Herbert Hoover photo

Remarks to Iowa Newspaper Editors at the Fort Des Moines Hotel

October 04, 1932

My friends:

I thought perhaps if you had been listening to me for the past 2 hours you had enough. I confess to the feeling, whenever I come before editors, that an amoeba must have when looked at through a microscope. I inquired of Mr. Spangler as to what I should say, and, having exhausted the subject on my own mind, he suggested that I talk about an entirely nonpartisan subject, such as my early life in Iowa.

I can always talk about that with pleasure and with cheerfulness because I do not know much of anything that happens to a small boy in Iowa that is not really cheerful. It is a life of more nearly complete joy than any other form of existence I can imagine; especially in the small towns and on the farms the varied landscape, shifting scenes, working in the fields and the thousand adventures there are in creeks and woods, filled with the real joy of living.

As you know, I grew up in a Quaker community where there were many restraints. They were not exerted so strenuously as some people think. The maximum extent to which it went was the complete inhibition on the Youth's Companion which was at that time considered a journal of misleading guile which a youth should not have. Consequently, my brother and I used to walk the half mile to the market where they were not Quakers to read it.

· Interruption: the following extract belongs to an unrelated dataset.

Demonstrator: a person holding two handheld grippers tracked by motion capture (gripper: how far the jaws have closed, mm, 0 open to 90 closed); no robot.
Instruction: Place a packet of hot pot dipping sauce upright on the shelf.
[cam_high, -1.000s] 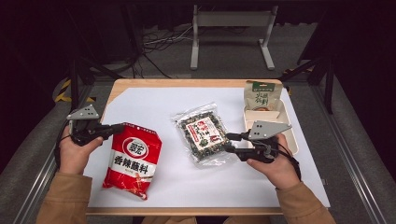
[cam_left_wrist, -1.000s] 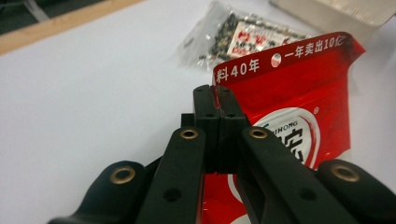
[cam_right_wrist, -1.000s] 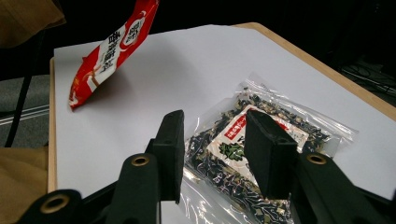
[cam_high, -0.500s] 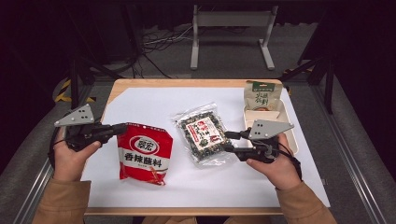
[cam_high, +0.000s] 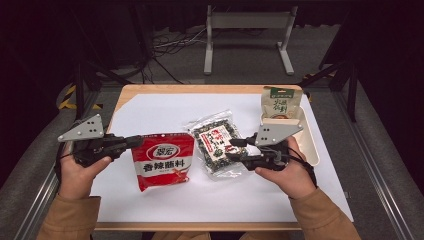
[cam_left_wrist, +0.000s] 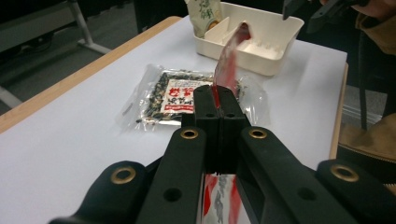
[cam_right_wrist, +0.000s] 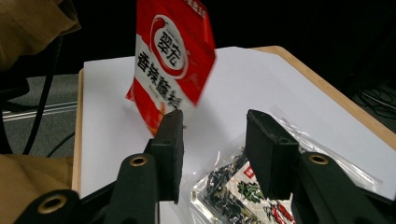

But there were characteristics of that village which have long since passed away with that generation. As you know the Quakers had an old-fashioned meetinghouse where they were divided as to the sexes. I have a vivid recollection of an elderly Aunt Hannah who delivered herself one day very emphatically on the subject of increasing wickedness of the world. Particularly on certain semidoctrinal schisms in the fold, and she prophesied that if these habits were followed the day would come when that meetinghouse would be turned into the mockery of a theatre. That was the worst thing she could think of. I went back 25 years later and to my astonishment her prophesy had come true. The community had become affluent enough to build a better meetinghouse, and they had moved the old one across the street and changed it into a moving-picture house.

I have recollections of other restraints. An uncle of mine who was a little wayward went away to the county seat and was discovered smoking a cigar. I have a keen recollection of all that happened when he returned as he had extreme difficulties with all in the meeting, and we children were much excited as to whether or not he might possibly be hung.

You see there were limitations', but really there were no limitations on the joys of small boys. The swimming hole, rabbit chasing and all-and I don't know of anything that rises to greater heights in sportsmanship than chasing a rabbit through the snow to his lair, and never greater human valor than bringing him home alive.

The wonders of Iowa to a 10-year-old are greater than any of you appreciate. You live in the community, and they fade out and you perhaps do not get the vividness that I do in having to remember them. My early visions of the railway track is of a vast area containing the most important stones in the world in the shape of agates and corals. If you worked with them on a grindstone for hours and polished them you could show them off to great advantage if you just licked them with your tongue.

In any event, Iowa is a mystery to me. Within the geographical boundary of the most fertile piece of soil in the world, nothing compares with its wealth of productivity. God gives to us every year a most magnificent return for human labor and yet a manmade mess defies even the work of Providence in aid to mankind. Everything has been given to your State that could be given in natural resources and other possibilities, and yet we prove ourselves unable to capably administer it. We have that problem in front of us at the forthcoming election, of more gravity to the American people than any we have met since the Civil War.

I thank you.

Note: The President spoke to the editors following his visit to the State House Plaza.

In his remarks, the President referred to Harrison E. Spangler, Iowa Republican national committeeman.